◆ EXERCISE DIRECTIONS
Output the data unchanged and complete, minus the images.

BEGIN DATA EXCERPT

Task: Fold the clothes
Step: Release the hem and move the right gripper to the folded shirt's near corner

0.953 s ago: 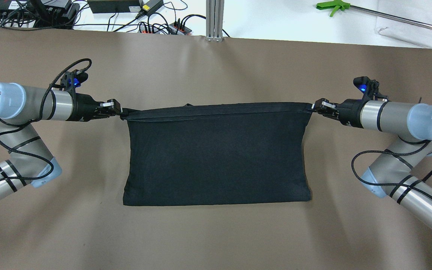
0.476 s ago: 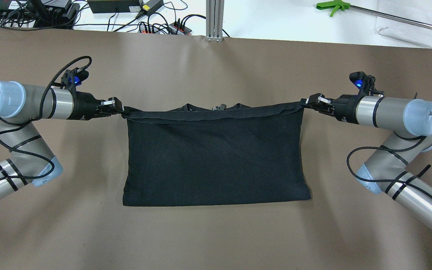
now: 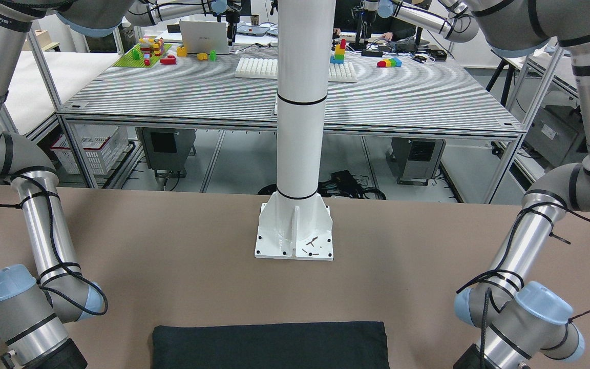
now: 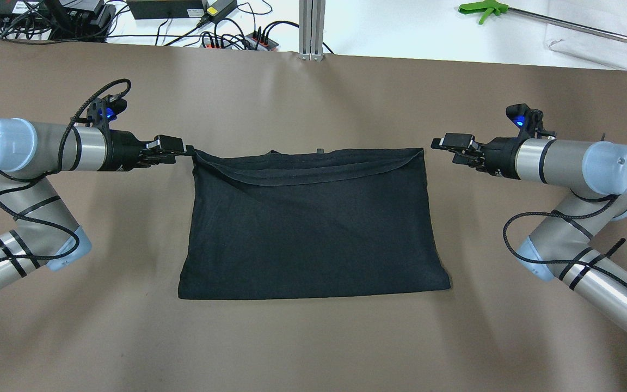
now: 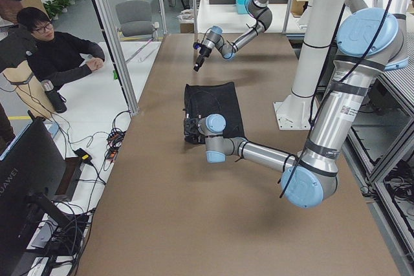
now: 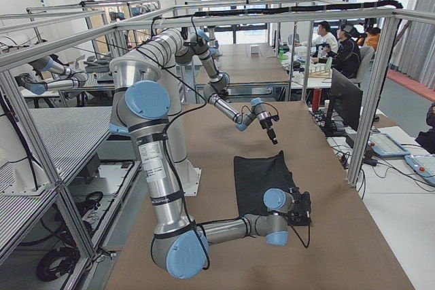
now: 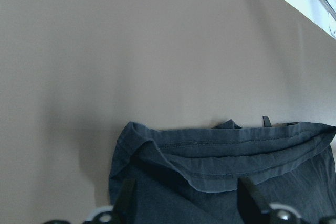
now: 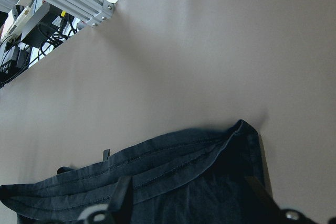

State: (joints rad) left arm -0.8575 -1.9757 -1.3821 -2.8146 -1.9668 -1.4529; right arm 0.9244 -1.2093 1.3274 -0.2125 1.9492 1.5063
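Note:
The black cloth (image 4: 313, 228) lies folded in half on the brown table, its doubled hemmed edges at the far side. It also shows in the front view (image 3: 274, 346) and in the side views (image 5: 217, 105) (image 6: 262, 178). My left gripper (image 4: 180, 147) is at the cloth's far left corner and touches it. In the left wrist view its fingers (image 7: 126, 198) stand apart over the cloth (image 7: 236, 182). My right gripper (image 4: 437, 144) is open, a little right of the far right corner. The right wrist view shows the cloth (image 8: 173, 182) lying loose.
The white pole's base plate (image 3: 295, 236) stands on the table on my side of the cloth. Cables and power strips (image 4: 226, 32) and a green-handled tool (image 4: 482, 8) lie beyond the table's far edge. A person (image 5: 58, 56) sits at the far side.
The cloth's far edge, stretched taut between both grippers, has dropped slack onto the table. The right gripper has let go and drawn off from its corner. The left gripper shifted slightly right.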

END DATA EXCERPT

◆ ANSWER TO THIS PROBLEM
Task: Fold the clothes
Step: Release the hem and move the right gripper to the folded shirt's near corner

0.953 s ago: 
0.476 s ago: 
now: 
now: 
now: 
now: 
now: 
now: 

State: (joints rad) left arm -0.8575 -1.9757 -1.3821 -2.8146 -1.9668 -1.4529; right arm 0.9244 -1.2093 1.3274 -0.2125 1.9492 1.5063
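Note:
The black cloth (image 4: 313, 228) lies folded in half on the brown table, its doubled hemmed edges at the far side. It also shows in the front view (image 3: 274, 346) and in the side views (image 5: 217, 105) (image 6: 262, 178). My left gripper (image 4: 180, 147) is at the cloth's far left corner and touches it. In the left wrist view its fingers (image 7: 126, 198) stand apart over the cloth (image 7: 236, 182). My right gripper (image 4: 437, 144) is open, a little right of the far right corner. The right wrist view shows the cloth (image 8: 173, 182) lying loose.
The white pole's base plate (image 3: 295, 236) stands on the table on my side of the cloth. Cables and power strips (image 4: 226, 32) and a green-handled tool (image 4: 482, 8) lie beyond the table's far edge. A person (image 5: 58, 56) sits at the far side.
The cloth's far edge, stretched taut between both grippers, has dropped slack onto the table. The right gripper has let go and drawn off from its corner. The left gripper shifted slightly right.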

The answer given above is complete.